The water utility company, based in the U.K., spent years planning the roll out of smart meters to their customer base. They looked at the entire customer journey and carefully approached this massive change so customers wouldn’t be surprised.
So after pulling in customer service consultants, the company decided to minimize customer distress by installing the devices over a five-year period. They carefully planned the logistics of installation, a communication plan for the roll-out, and an updated billing cycle to accommodate customers—they even arranged for trucks to circulate in areas of need to answer questions and hand out water-saving showerheads.
Monopolies don’t typically show this level of care or commitment to the customer—because they don’t have to. But by taking the time to educate their user base and walk them through every step of what could have been an unpleasant process, this water utility company made a positive impact on their relationship with their customers and, by extension, their community at large.
The other end of the spectrum is unfortunately more common (and costly). When a Canadian utility company concluded that new smart meters were necessary, they rolled out their efforts with far less consideration. Customers received letters that bordered on threatening, stating that devices would be installed no matter what. This led to widespread concerns over health, safety, and privacy. Contact centers were overwhelmed. Customers were furious. Lawsuits were launched. Negative media coverage was widespread. Only then did the company take steps to educate the public. But the damage to their reputation was already done and trust had been seriously eroded by then.

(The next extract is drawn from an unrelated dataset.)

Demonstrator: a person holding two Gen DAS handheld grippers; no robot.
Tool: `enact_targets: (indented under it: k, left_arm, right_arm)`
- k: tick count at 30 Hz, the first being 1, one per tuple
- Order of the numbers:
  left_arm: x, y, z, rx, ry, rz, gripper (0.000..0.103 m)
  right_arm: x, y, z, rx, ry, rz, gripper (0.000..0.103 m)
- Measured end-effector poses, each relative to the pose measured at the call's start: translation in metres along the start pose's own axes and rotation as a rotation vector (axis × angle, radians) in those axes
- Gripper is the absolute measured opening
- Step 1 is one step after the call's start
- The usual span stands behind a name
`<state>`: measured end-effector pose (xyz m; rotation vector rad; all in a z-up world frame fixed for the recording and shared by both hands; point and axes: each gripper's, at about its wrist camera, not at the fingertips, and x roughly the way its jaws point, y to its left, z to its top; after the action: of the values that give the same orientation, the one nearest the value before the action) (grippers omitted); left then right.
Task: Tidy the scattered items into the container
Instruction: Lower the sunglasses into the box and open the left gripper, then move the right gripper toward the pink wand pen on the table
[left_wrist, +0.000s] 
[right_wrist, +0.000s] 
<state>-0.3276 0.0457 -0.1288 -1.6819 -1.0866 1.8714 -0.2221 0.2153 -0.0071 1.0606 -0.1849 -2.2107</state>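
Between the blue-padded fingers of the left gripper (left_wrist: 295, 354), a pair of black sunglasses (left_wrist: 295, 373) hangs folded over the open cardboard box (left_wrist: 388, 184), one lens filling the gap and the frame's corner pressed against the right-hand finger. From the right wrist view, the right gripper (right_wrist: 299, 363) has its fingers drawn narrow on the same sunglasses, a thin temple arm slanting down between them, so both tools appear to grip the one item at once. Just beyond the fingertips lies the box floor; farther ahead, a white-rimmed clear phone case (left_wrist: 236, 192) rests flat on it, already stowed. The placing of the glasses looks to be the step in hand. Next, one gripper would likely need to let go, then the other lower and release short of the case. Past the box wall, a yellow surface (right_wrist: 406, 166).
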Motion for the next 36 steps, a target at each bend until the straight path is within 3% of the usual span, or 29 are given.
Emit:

It’s a powerful lesson that even the most powerful monopolies must design and map their customer touchpoints to prevent causing unnecessary pain for customers.
One of my favorite learnings from my recent CX studies is this: customer experience ties directly into employee experience and culture. One of the guiding principles, in fact, states that “culture + governance = execution.”
You can look to one of our clients in the field of smart technology for a real-life example. Every customer experience choice is made based on in-depth customer personas that represent the needs of a hypothetical customer, be they a teacher, a director of IT, or a reseller in the field. Each persona is also given a name and a picture to bring the persona to life—these are real people with real problems, looking to connect with someone who cares.
Customer satisfaction surveys keep track of satisfaction trends for each persona, which ultimately leads to the kind of continual improvement that lets a user base know that a company is listening. After all, if you’re not fixing your customers pain points, they will go unaddressed and customer experience issues will only compound.
I’m proud of my status as a freshly certified customer experience expert, and the long hours of study were more than worth it. But even more than that, I’m excited for this new age of customer experience we are in. After so much uncertainty over the past 18 months, the needs of customers have changed in response. With so much stress in the world, designing an outside-in, customer-centric experience is sure to lead to loyalty—let’s pursue a new age of customer experience together!